I don’t drink, but if you must Du-sock-eez, my friend.
Scott Out!
Thanks Scott… so glad you haven’t quite arrived yet. Welcome to the world of real people.
Cheers
Great post indeed, as always – reflects on our own plus – or minus points. You could add : ‘The bad workman always blames his tools’. – Communication is key.
Love to read each sequence. Outstanding.
Thank you… love the quote about the bad workman. It reminds me that when a computer breaks down and the technician comes to check it, when asked what they did, the user often says, “Nothing.”
I recently realized that right now, it is me…ouch!
Welcome to the journey, Karen. I think the leadership journey often begins with an ouch!
Thank you for this reminder. Leaders can have some skills, but skill alone doesn’t make for good leader-follower relationships.
I lead a team of about 45 engineers in-house, and about the same number outside our organization who work for vendor-partners. The more I age, the more I become aware how few the skills I have as a leader/manager contribute to results, and just how skilled and wonderful my team is.
They are great people, very well educated, hard-working, engaged. We have less than 5% turnover per year, none of it in the past 2 years motivated by unhappiness with the job.
The work is fun, but hard. We have long work weeks, are part of a pre-revenue company with very hard-to-achieve goals in a complex environment. Uncertainty is the norm, yet fear is not.
I don’t think I’m their boss because I am more skilled. Rather it is because I have been tasked with helping this team to contribute to the organization’s goals, and they dig in. They respond very well to my persistent, clumsy efforts to move us forwards, to encourage, to discipline, to thank, to drive out fear, to plan, to be resilient, etc. I pull hard in my harness, and they do as well.

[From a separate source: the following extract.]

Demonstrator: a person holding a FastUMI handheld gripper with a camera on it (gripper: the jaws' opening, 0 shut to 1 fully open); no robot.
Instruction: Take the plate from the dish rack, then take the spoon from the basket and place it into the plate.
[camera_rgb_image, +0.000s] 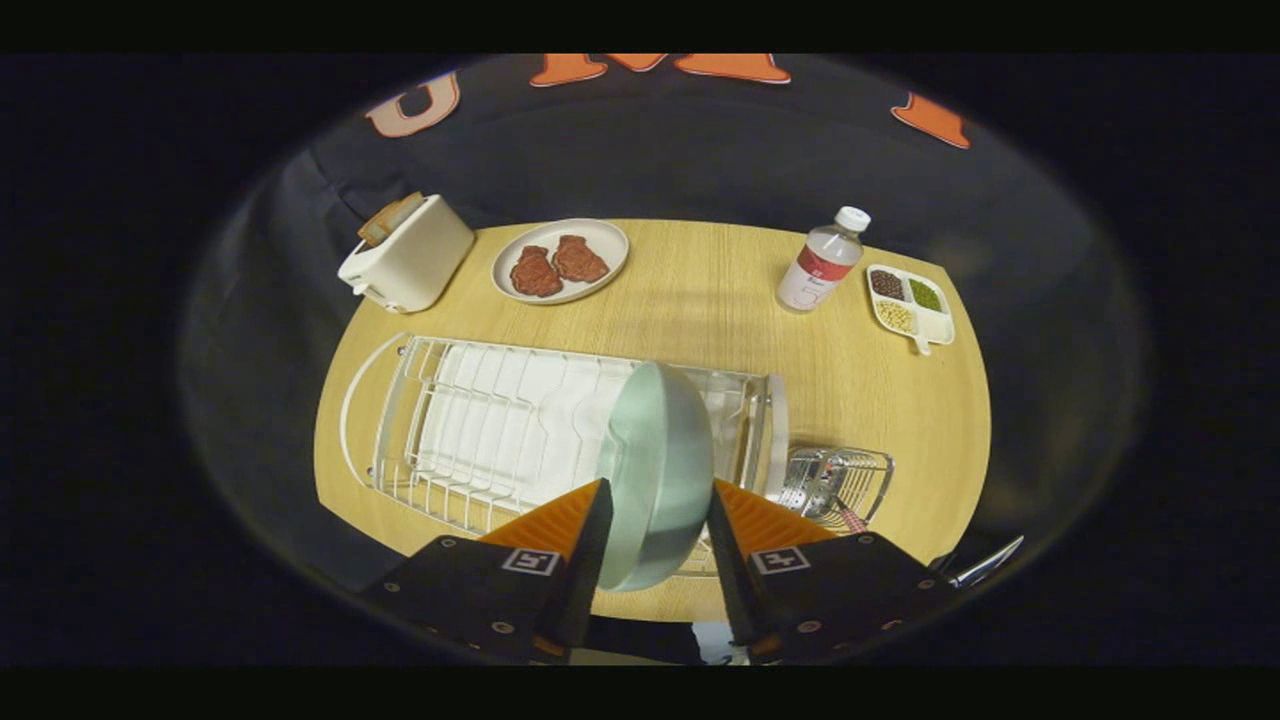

This is not a contest of wills or of skills, but a joint and sustained effort undertaken by fine people with scant resources, but common purpose. We don’t always agree on methods, but we make things happen and continue to go in the right direction.
I am indeed blessed to be part of this team, have never worked harder, never had more fun. The magic sauce isn’t my skill, for I’m surrounded by uber-intelligent and skilled people. I believe it is truly having a common purpose, and pursuing it incessantly with the most integrity we can.
Thank you Marc. I want to join your team!
Leaders/managers work WITH and for, not the other way around.
Stuck in the ol’ time space continuum here today Dan, so I went off on that verb tense tangent, because it does have power.
What we have been does not mean that is who we are. What we have achieved does not mean we will continue to achieve. This goes both positively and negatively as self-fulfilling prophecy. “See I was right, I am no good at delegating, I never will be.” “I’ve always been good at presenting.” What we tell ourselves in a nanosecond colors our perception of what we can/will do.
Even the choice of verbs has power. “I need to…” “or I want to keep improving at delegating.”
When a leader believes s/he has arrived, the reality may be that their ship has left, they just didn’t/don’t know it yet.
Thank you Doc.
I smell something hanging over your contribution… hmmm what is that smell? It’s not sickeningly sweet… It definitely doesn’t stink…hmmm. It’s a rich aroma…
Ahhh, I’ve got it… It’s the fragrance of compassion.
Perhaps it’s not obvious or I’m off base. But, it seems unmistakable to me.
Thank you sir.
Cheers
what good is it, if the team tell the leader what s/he wants to hear far fear off saying the truth and then they get in trouble, no one likes to be told the truth because it will enflate their ego …forget it
I love your writing! It’s really a great inspiration for a beginner blogger like myself. Keep up the great work and Happy Chinese New Year!